Category: Computer Sciences Paper Type: Online Exam | Quiz | Test Reference: APA Words: 1200

  Cryogenic electron microscopy (Cryo-EM) is one of the techniques, which is related to the technique of electron microscopy (EM), and its application is made on those samples, which are cold as per cryogenic temperatures, and they are used in vitreous water’s environment. The application of a solution of the aqueous sample is made on the plunge-frozen and grid-mesh with liquid ethane. An electrons beam is used by the transmission electron microscopes (TEMs) so that materials and molecules structure is examined when they are located at the atomic scale. When a thin sample observes going through a beam, the interaction of the beam is made with the molecules, and then the sample’s image is projected on the screen of the projector (CCD). The electrons' wavelength is quite shorter as compared to the wavelength of the light; that’s why the detail revealed by the electrons is much finer as compared to the details shown by super-resolution light microscopy (BROADWITH, 2017)

b) What are some of the main benefits of the ‘Cryo-EM’ technology for the medical and biological fields?

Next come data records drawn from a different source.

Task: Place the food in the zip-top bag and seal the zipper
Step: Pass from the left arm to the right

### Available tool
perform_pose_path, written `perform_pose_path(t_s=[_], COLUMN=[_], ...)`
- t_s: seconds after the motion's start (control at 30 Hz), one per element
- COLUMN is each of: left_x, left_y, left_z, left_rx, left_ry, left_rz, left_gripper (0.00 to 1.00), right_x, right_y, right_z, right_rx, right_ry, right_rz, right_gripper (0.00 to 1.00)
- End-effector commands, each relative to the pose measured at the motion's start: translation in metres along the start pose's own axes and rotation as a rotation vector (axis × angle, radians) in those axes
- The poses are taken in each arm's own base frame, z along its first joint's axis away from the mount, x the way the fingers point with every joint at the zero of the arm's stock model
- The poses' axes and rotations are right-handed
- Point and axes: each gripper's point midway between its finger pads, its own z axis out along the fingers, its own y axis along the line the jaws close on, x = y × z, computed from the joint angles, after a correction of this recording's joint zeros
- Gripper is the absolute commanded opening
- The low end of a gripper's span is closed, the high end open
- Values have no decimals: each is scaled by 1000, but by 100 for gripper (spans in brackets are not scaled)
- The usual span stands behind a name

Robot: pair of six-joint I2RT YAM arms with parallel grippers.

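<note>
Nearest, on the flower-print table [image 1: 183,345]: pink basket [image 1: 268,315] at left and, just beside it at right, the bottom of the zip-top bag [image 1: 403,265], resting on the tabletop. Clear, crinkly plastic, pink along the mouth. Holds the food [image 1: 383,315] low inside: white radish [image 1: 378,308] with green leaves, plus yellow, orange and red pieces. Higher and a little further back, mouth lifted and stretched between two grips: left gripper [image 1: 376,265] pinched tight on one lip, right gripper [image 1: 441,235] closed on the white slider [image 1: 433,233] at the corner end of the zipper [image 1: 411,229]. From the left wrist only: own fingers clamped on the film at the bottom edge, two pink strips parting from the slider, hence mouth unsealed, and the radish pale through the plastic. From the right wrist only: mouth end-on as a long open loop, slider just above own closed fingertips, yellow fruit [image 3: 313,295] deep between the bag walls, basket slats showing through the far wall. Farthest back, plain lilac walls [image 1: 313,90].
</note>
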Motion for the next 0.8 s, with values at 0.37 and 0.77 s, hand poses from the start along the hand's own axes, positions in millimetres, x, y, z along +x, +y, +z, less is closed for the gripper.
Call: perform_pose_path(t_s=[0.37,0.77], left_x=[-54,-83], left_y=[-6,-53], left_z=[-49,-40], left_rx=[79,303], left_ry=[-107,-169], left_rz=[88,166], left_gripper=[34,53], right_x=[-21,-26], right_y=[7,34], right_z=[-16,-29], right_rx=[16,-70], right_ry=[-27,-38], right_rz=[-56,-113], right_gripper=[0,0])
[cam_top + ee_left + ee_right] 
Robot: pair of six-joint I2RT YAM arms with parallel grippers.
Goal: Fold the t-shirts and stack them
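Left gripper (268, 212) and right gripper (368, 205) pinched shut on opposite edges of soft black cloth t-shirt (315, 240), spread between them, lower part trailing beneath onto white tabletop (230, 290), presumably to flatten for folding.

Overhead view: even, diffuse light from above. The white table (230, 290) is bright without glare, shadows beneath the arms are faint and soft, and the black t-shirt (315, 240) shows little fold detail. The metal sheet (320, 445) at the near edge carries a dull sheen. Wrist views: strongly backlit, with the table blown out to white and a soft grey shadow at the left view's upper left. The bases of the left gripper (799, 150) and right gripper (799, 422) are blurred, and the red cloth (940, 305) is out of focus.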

      The ‘Cryo-EM’ technology comes with so many benefits for the medical and biological fields. The first great benefit of ‘Cryo-EM’ technology is that the required samples are not large, rather very small when its structure is to be determined. Other imaging technologies require large sample sizes. Moreover, the hydrated state of the sample is preserved because actual fixation and rapid freezing are performed in vitreous ice. So, the state of any sample can be seen without any issue. Moreover, the samples in this technique can be viewed in a wide range, which makes things easier for the medical processes. In addition to that samples are inhomogeneous, which means that they come with a high level of magnification, which helps to closely study the specimen. With the help of ‘Cryo-EM’ technology, the chemical environment can easily be controlled which allows examining molecules more effectively (microscopemaster.com, 2019)

c) What is EMPIAR? What are the smallest and the largest sizes of datasets available at this archive?

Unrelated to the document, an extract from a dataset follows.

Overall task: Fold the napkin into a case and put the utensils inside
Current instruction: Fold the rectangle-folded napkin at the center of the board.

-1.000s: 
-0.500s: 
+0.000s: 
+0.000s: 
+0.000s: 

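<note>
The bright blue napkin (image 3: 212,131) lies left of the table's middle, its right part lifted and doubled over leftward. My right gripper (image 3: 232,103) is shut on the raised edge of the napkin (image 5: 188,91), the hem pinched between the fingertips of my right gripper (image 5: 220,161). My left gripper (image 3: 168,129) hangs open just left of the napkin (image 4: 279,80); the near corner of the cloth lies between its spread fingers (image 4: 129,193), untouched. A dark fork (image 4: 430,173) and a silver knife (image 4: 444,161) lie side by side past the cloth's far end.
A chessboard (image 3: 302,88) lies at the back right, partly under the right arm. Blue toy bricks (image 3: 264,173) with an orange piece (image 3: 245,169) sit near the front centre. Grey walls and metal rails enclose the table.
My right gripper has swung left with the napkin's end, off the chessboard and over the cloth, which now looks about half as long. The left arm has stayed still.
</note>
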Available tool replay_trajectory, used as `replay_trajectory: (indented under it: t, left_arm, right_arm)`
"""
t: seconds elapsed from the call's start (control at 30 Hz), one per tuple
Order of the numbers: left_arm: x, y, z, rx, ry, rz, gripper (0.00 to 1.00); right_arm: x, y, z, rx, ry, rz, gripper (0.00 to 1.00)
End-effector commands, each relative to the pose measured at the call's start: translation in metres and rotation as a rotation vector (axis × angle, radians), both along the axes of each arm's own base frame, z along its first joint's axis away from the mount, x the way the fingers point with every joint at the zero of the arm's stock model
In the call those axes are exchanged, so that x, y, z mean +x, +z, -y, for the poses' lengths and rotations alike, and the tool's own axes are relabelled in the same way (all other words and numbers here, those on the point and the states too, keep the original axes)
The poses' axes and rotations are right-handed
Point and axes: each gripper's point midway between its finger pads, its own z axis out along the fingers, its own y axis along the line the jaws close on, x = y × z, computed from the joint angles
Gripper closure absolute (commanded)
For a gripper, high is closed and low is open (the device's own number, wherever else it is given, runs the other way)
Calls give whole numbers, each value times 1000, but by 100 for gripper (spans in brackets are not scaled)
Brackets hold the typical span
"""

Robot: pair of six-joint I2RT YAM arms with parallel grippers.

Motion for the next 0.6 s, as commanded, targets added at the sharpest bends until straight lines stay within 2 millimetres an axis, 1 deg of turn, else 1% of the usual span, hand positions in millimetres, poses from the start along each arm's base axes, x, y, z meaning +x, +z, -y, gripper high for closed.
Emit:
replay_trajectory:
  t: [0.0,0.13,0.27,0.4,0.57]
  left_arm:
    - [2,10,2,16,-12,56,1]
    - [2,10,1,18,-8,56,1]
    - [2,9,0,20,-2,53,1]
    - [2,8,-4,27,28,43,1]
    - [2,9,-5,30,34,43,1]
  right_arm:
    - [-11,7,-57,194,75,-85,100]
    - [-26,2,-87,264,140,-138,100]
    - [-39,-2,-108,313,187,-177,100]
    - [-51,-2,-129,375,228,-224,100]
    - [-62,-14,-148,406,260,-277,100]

        The term EMPIAR is derived from the words “Electron Microscopy Public Image Archive”. It is actually a free public resource, and it is used for raw images as well as images based on 2D electron microscopy. The great thing about this archive is that both the smallest and largest datasets are available here, which can be used for various purposes. For instance, a user can download, upload or browse raw images, which can be helpful in building a 3D structure. It is important to mention here that 2D images and datasets provided by EMPIAR are very critical to develop the structure for molecular machines as well as for biomacromolecules. The Electron Microscopy Data Bank (EMDB) is complemented by EMPIAR. The largest datasets in this archive can go up to the level of terabyte size, which shows its depth for an archive (EMBL-EBI, 2019)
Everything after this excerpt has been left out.